Witnesses reported that the man drove his car out of a gas station at a high rate of speed, with spinning, smoking tires. Making a left turn as he exited the gas station, the man crossed two lanes of oncoming rush‑hour traffic to enter the highway. Two of the oncoming drivers fishtailed after suddenly braking to avoid the man’s car; their cars spun out of control and struck a car traveling in the opposite direction. One driver died as a result of the collisions. At trial, several witnesses described the chaos; all the witnesses testified to sudden and reckless driving by the defendant driver of the car that sped out of the gas station and crossed the highway.

The man appealed from his jury trial conviction for the crime commonly known as “hit‑and‑run.” More formally titled “Accidents Involving Death or Personal Injury,” the crime of hit‑and‑run occurs when any driver of any vehicle “involved” in an accident resulting in death or personal injury leaves the scene. Drivers are legally obliged to stay at the scene of such an accident, render aid if they are able, and share personal identity and insurance information. Pennsylvania law recognizes that circumstances sometimes don’t permit a driver to stop immediately at the scene, particularly on major highways. The statute requires drivers to stop “as close to” the accident scene as possible, or to “forthwith return” and remain at the scene. Only accidents involving personal injury or death prompt hit‑and‑run liability.

In the man’s appeal, he first argued that drivers should not be deemed to have been “involved” in an accident unless their vehicles actually impact another car, person, or property. The Pennsylvania Superior Court rejected his interpretation of the law, noting that the hit‑and‑run statute does not focus on the cause of the accident.

The law requires that all drivers involved in an accident involving death or personal injury stay at the scene to provide information and assistance. Whether or not a driver caused the accident is not relevant; the obligation to stay at the scene binds all drivers involved in the accident. The court refused to layer onto the law a requirement that a driver have experienced some physical impact to be “involved” in an accident, noting that doing so would leave drivers free to run others off the road, with no impact, and then claim not to have been “involved.”
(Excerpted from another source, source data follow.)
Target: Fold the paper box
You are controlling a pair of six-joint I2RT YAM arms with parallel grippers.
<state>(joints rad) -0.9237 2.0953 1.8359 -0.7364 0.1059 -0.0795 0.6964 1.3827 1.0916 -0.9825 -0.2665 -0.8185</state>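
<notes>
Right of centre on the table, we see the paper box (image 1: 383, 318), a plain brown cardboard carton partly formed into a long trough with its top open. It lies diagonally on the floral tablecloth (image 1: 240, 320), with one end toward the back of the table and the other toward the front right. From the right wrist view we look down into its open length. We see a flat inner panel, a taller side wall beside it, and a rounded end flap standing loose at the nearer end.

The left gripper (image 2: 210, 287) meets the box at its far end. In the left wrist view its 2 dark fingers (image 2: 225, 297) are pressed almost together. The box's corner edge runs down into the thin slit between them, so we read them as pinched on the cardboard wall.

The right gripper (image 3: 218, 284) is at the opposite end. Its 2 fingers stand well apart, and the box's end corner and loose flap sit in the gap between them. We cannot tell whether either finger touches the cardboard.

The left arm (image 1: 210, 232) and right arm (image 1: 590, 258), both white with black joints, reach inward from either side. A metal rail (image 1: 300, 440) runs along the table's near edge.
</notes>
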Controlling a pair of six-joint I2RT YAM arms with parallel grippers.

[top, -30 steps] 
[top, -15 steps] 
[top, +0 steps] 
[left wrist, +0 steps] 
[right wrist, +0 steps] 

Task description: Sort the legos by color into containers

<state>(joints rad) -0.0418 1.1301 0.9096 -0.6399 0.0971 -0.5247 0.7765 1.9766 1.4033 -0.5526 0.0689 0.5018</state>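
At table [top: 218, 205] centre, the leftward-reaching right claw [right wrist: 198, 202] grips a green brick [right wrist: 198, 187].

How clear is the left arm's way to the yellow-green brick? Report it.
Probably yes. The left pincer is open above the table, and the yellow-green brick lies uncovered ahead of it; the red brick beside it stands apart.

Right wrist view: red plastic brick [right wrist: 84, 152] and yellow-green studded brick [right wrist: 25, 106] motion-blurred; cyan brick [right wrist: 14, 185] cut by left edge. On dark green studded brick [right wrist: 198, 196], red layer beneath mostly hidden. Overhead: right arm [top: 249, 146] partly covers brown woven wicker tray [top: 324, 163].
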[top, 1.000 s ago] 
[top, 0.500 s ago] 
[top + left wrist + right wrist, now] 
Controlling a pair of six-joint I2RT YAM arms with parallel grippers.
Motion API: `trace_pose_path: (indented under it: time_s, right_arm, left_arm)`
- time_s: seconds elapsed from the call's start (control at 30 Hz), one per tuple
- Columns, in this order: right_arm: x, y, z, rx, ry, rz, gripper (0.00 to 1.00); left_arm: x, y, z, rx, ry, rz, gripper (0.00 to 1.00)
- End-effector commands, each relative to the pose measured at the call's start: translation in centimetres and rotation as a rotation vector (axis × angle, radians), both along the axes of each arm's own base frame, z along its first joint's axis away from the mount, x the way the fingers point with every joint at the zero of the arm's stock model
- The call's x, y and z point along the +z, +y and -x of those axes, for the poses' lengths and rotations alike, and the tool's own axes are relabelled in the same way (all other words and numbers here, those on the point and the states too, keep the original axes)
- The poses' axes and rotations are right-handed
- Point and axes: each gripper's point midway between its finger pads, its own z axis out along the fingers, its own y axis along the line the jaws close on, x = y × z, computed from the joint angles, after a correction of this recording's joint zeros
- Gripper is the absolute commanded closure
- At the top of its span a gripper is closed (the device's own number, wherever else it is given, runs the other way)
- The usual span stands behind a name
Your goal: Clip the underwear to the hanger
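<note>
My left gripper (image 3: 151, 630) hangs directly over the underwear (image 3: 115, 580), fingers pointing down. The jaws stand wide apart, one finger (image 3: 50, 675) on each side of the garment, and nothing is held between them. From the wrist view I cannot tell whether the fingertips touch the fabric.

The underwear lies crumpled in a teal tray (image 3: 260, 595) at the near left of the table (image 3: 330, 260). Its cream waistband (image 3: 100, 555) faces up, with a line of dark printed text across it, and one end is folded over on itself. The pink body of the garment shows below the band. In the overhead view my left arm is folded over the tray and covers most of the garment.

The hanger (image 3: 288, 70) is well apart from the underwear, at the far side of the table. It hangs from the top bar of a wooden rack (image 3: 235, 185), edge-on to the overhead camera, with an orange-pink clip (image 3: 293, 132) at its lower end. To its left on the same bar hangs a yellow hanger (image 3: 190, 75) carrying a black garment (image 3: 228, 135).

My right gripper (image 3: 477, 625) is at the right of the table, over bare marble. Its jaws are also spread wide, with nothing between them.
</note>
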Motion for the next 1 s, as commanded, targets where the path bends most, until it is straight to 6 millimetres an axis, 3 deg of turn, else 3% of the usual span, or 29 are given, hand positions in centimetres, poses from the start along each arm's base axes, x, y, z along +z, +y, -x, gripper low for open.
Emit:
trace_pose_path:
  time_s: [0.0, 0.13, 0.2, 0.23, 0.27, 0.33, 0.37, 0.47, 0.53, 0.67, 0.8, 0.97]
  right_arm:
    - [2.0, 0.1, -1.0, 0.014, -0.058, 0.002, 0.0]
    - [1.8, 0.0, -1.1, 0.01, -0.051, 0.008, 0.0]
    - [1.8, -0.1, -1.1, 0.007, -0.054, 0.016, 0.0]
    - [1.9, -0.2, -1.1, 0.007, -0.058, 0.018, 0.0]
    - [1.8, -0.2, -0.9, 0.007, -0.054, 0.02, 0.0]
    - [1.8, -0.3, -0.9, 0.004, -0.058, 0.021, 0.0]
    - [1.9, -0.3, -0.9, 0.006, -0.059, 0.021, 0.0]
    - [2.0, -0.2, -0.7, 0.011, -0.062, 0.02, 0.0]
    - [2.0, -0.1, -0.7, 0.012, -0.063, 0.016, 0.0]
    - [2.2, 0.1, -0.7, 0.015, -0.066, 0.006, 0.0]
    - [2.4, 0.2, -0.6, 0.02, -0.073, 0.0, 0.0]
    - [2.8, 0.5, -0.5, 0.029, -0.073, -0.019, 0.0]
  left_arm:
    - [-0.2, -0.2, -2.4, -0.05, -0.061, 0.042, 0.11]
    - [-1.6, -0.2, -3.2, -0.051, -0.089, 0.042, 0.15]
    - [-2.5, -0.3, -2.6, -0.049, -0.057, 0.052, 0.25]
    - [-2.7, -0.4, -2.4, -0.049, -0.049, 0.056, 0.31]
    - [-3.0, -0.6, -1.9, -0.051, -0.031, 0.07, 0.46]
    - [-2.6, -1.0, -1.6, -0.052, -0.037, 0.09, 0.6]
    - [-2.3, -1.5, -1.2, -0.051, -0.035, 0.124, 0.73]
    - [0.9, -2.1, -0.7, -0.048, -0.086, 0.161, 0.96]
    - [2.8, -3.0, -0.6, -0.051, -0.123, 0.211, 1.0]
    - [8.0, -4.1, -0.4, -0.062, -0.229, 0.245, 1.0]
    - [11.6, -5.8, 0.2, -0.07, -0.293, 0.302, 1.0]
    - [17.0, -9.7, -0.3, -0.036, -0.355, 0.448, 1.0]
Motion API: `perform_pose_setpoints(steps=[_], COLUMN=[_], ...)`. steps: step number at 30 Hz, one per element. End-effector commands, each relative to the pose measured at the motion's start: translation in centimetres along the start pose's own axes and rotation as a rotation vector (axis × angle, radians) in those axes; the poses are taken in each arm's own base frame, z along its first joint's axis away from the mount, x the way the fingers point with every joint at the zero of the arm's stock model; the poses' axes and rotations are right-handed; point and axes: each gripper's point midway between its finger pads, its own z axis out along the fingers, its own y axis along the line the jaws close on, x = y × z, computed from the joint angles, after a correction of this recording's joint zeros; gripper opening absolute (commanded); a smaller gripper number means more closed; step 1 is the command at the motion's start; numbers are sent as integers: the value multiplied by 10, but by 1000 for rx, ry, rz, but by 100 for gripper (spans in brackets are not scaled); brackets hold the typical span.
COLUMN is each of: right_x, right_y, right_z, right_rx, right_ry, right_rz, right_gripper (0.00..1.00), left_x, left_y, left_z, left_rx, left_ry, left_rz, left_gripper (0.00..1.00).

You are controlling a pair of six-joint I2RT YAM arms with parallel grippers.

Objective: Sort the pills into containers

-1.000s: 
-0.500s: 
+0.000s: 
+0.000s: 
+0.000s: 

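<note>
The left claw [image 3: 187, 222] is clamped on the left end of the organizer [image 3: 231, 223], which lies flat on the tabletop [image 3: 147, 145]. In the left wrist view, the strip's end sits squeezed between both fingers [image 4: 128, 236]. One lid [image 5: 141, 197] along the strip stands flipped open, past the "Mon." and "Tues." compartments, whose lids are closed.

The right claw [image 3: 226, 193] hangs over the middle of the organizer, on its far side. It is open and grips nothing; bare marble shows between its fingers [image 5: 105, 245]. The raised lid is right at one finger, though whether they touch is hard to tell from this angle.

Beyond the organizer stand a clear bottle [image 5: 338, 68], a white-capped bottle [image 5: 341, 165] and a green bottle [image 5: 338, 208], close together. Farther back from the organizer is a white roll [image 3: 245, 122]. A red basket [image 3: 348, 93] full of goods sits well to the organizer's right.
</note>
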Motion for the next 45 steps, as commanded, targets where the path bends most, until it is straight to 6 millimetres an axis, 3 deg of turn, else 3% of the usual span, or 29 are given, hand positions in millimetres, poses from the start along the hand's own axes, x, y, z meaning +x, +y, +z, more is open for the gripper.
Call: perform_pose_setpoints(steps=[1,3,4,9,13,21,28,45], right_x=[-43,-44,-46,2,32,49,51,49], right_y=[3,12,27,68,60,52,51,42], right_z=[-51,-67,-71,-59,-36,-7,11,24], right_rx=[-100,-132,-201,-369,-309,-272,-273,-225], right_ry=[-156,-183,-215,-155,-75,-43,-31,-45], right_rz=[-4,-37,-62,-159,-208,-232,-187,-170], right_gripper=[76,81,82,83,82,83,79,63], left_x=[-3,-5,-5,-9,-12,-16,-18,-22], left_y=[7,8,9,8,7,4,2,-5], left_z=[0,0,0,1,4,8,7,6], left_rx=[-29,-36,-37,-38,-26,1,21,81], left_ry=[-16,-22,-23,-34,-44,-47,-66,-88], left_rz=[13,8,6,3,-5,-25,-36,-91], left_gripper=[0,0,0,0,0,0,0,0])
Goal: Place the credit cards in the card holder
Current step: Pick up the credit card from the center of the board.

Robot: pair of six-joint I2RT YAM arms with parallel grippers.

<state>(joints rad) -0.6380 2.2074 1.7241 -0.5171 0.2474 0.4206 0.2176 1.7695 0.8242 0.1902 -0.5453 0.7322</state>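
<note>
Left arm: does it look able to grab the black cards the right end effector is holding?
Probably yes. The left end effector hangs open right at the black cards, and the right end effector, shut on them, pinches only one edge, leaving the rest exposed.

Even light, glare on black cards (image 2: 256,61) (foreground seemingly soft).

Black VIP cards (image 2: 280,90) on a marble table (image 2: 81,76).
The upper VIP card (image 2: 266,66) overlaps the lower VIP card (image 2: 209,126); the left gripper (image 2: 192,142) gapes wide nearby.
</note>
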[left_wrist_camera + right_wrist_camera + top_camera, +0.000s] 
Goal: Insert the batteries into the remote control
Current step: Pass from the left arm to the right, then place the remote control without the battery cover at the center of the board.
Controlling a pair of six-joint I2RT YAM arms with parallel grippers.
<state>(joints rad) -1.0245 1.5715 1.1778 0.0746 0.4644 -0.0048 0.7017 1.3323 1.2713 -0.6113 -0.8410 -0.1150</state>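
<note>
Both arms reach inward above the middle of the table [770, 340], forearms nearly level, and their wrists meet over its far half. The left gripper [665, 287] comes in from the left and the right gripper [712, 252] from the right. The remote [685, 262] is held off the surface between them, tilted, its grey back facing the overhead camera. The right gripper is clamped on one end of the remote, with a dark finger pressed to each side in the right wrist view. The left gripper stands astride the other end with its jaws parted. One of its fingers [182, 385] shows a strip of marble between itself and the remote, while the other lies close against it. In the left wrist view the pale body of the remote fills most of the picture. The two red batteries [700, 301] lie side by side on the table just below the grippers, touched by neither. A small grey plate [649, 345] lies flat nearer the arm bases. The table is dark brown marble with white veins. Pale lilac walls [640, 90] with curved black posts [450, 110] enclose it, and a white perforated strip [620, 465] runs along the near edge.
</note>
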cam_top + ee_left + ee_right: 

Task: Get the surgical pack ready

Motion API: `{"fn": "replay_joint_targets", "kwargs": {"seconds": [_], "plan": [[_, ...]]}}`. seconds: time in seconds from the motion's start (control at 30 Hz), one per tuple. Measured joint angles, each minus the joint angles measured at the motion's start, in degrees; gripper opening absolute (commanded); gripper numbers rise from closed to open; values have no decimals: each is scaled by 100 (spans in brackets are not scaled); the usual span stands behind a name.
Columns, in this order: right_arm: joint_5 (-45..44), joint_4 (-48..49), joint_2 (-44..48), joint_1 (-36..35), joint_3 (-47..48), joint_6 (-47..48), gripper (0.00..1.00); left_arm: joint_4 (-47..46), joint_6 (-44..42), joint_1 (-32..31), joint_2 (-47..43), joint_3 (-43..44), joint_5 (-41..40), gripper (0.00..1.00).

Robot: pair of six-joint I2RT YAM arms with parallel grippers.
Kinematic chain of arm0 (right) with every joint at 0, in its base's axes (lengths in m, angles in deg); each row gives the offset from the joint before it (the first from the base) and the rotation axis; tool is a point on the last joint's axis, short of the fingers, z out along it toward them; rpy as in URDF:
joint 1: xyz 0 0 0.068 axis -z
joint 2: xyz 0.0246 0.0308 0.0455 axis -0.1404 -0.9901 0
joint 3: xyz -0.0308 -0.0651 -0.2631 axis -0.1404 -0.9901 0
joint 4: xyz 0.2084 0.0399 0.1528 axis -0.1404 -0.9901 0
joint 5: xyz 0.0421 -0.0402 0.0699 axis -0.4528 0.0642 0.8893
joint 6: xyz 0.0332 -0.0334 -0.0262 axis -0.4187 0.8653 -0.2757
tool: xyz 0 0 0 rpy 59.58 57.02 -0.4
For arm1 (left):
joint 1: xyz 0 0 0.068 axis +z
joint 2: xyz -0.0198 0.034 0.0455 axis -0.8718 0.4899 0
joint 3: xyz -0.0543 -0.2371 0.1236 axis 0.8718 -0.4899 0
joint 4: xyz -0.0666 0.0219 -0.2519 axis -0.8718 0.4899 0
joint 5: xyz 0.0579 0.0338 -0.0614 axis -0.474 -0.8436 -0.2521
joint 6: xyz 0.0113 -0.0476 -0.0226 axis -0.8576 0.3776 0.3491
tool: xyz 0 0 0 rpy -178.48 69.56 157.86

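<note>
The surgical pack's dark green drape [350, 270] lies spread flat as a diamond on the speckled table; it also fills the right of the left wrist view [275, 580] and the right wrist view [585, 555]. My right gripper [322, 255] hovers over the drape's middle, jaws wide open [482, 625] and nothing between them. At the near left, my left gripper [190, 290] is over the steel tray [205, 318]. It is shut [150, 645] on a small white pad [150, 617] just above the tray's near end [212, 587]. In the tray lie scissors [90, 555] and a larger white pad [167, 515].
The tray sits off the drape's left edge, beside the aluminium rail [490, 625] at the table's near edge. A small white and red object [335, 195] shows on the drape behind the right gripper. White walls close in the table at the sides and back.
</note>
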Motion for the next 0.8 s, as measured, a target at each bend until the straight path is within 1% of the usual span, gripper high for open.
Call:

The man next argued that if he was legally considered to have been involved, he was not guilty of hit‑and‑run, because he had not realized that there was any accident. The court rejected the man’s claim that he was oblivious to the accident. Noting that drivers are responsible for what they actually know and also for what they reasonably should have known, the court emphasized that the jury was apparently convinced by the witness testimony that the man knew or should have known that there had been an accident. Witnesses described a very loud collision, which “threw debris everywhere,” immediately after the man cut across the heavy oncoming traffic.

It is certainly not possible for drivers to be fully aware of the traffic events that occur in their rearview mirrors. And it is not always clear that an accident has caused personal injury. But in order to avoid criminal liability, all Pennsylvania drivers should stop at the scene of any accident in which they are involved and comply with the obligation to render aid and share information.